From the first line to the last, repeat the data exactly but leave out the pictures.

* [RECORDS SUPPLIED]:
- - - - - - -
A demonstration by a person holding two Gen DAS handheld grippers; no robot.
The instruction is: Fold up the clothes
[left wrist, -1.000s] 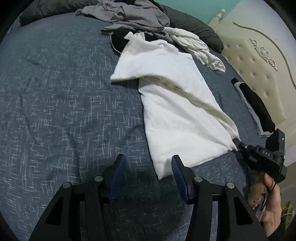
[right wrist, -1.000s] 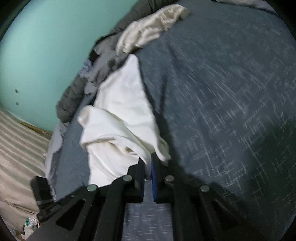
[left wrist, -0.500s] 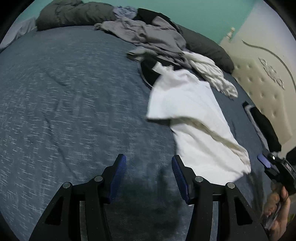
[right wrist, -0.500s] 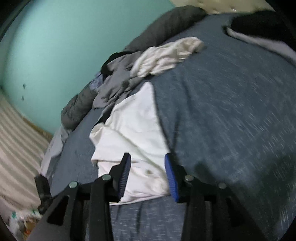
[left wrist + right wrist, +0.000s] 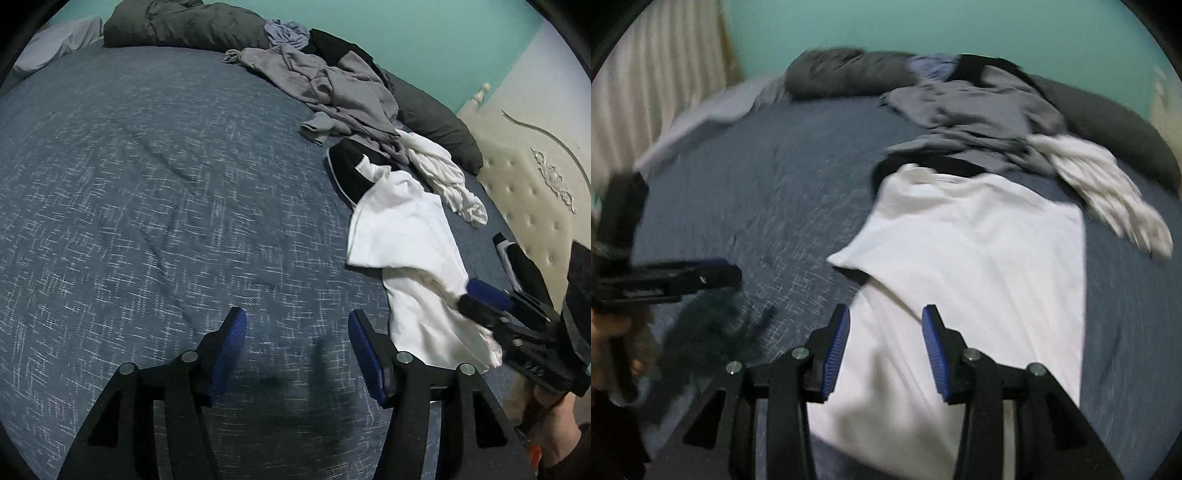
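Both grippers empty: left gripper (image 5: pixel 295 350) opening over bedspread (image 5: pixel 147 221); right gripper (image 5: pixel 884 349) parted above half-folded white T-shirt (image 5: pixel 979 258). Next fold: hem grasp needed.

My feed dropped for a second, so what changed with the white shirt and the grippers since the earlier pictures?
The right gripper let go of the white shirt's corner and swung round; it now hangs open over the shirt's near end. The left gripper drifted sideways off the shirt over bare blue bedspread, its jaws opening with nothing between them. The shirt stays half-folded, and the grey clothes pile is untouched.
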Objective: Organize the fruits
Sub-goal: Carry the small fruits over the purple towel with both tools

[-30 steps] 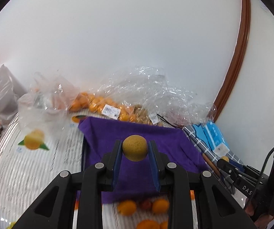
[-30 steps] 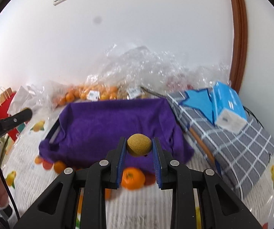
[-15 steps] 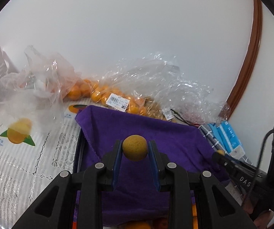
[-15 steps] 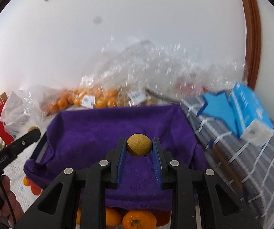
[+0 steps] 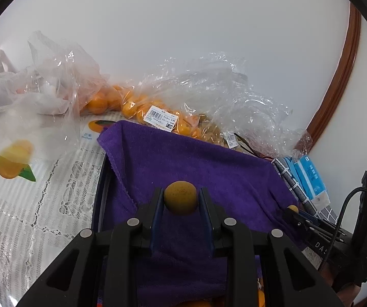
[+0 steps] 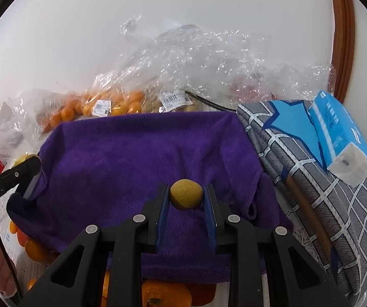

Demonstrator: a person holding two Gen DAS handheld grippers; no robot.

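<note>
My left gripper (image 5: 180, 197) is shut on a small round tan-brown fruit (image 5: 180, 197), held over the purple towel (image 5: 188, 161) that lines a dark tray (image 5: 101, 186). My right gripper (image 6: 186, 195) grips a second tan-brown fruit (image 6: 186, 194) over the same purple towel (image 6: 132, 158). In the left wrist view the right gripper's tips show at the right with their fruit (image 5: 292, 208). In the right wrist view the left gripper's finger (image 6: 17, 171) reaches in at the left edge.
Clear plastic bags of small oranges (image 5: 137, 107) and tan fruits (image 6: 181, 103) lie behind the tray against the white wall. Loose oranges (image 6: 165, 294) sit at the towel's near edge. A grey checked cloth (image 6: 311, 179) with a blue tissue pack (image 6: 337, 130) is on the right.
Both grippers have come down and forward over the purple towel, each still holding its fruit. The loose oranges near the front edge have slid toward the bottom of the views.
</note>
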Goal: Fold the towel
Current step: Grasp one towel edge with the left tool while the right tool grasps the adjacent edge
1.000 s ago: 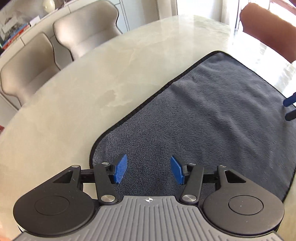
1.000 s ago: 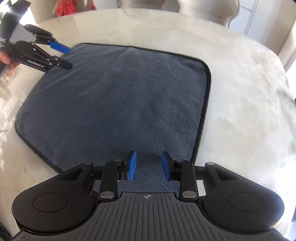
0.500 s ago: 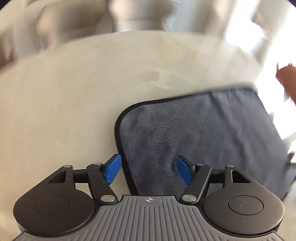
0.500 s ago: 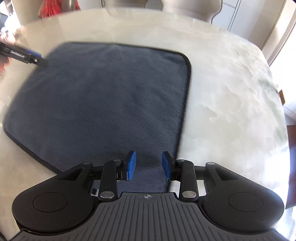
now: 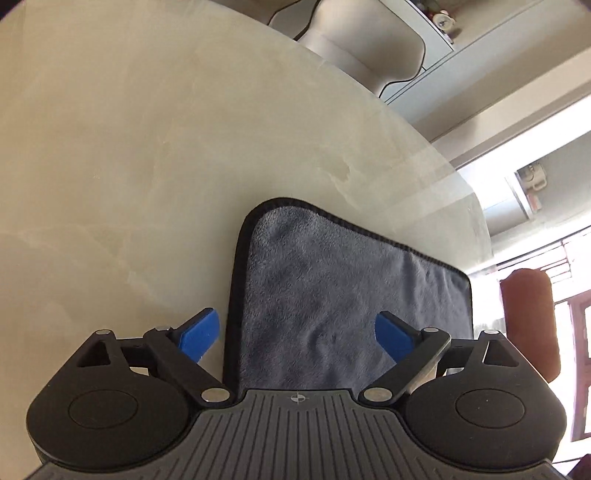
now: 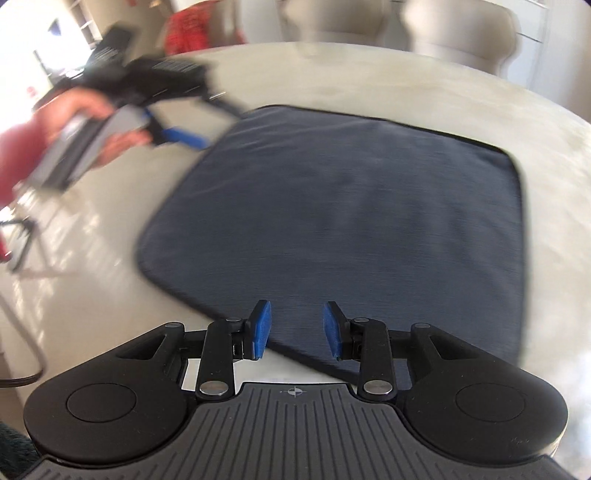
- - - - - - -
* [EXPECTED ANSWER]:
A demonstration by a person holding two Gen DAS handheld grippers; no robot.
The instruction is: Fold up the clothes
[left wrist, -1.000s] 
[right wrist, -1.000s] 
[left wrist, -0.500s] 
[right wrist, -0.500s] 
[left wrist + right wrist, +0.000s] 
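Both grippers empty: left gripper (image 5: pixel 295 350) opening over bedspread (image 5: pixel 147 221); right gripper (image 5: pixel 884 349) parted above half-folded white T-shirt (image 5: pixel 979 258). Next fold: hem grasp needed.

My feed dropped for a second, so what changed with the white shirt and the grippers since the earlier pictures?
The right gripper let go of the white shirt's corner and swung round; it now hangs open over the shirt's near end. The left gripper drifted sideways off the shirt over bare blue bedspread, its jaws opening with nothing between them. The shirt stays half-folded, and the grey clothes pile is untouched.
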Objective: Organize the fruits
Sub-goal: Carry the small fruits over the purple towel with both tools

[-30 steps] 
[-30 steps] 
[-15 steps] 
[-15 steps] 
[+0 steps] 
[+0 steps] 

Demonstrator: a person holding two Gen DAS handheld grippers; no robot.

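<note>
My left gripper (image 5: 180, 197) is shut on a small round tan-brown fruit (image 5: 180, 197), held over the purple towel (image 5: 188, 161) that lines a dark tray (image 5: 101, 186). My right gripper (image 6: 186, 195) grips a second tan-brown fruit (image 6: 186, 194) over the same purple towel (image 6: 132, 158). In the left wrist view the right gripper's tips show at the right with their fruit (image 5: 292, 208). In the right wrist view the left gripper's finger (image 6: 17, 171) reaches in at the left edge.
Clear plastic bags of small oranges (image 5: 137, 107) and tan fruits (image 6: 181, 103) lie behind the tray against the white wall. Loose oranges (image 6: 165, 294) sit at the towel's near edge. A grey checked cloth (image 6: 311, 179) with a blue tissue pack (image 6: 337, 130) is on the right.
Both grippers have come down and forward over the purple towel, each still holding its fruit. The loose oranges near the front edge have slid toward the bottom of the views.
</note>
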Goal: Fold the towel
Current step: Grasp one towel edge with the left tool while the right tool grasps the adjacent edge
1.000 s ago: 
1.000 s ago: 
0.500 s ago: 
0.500 s ago: 
now: 
now: 

No more work is needed on this answer.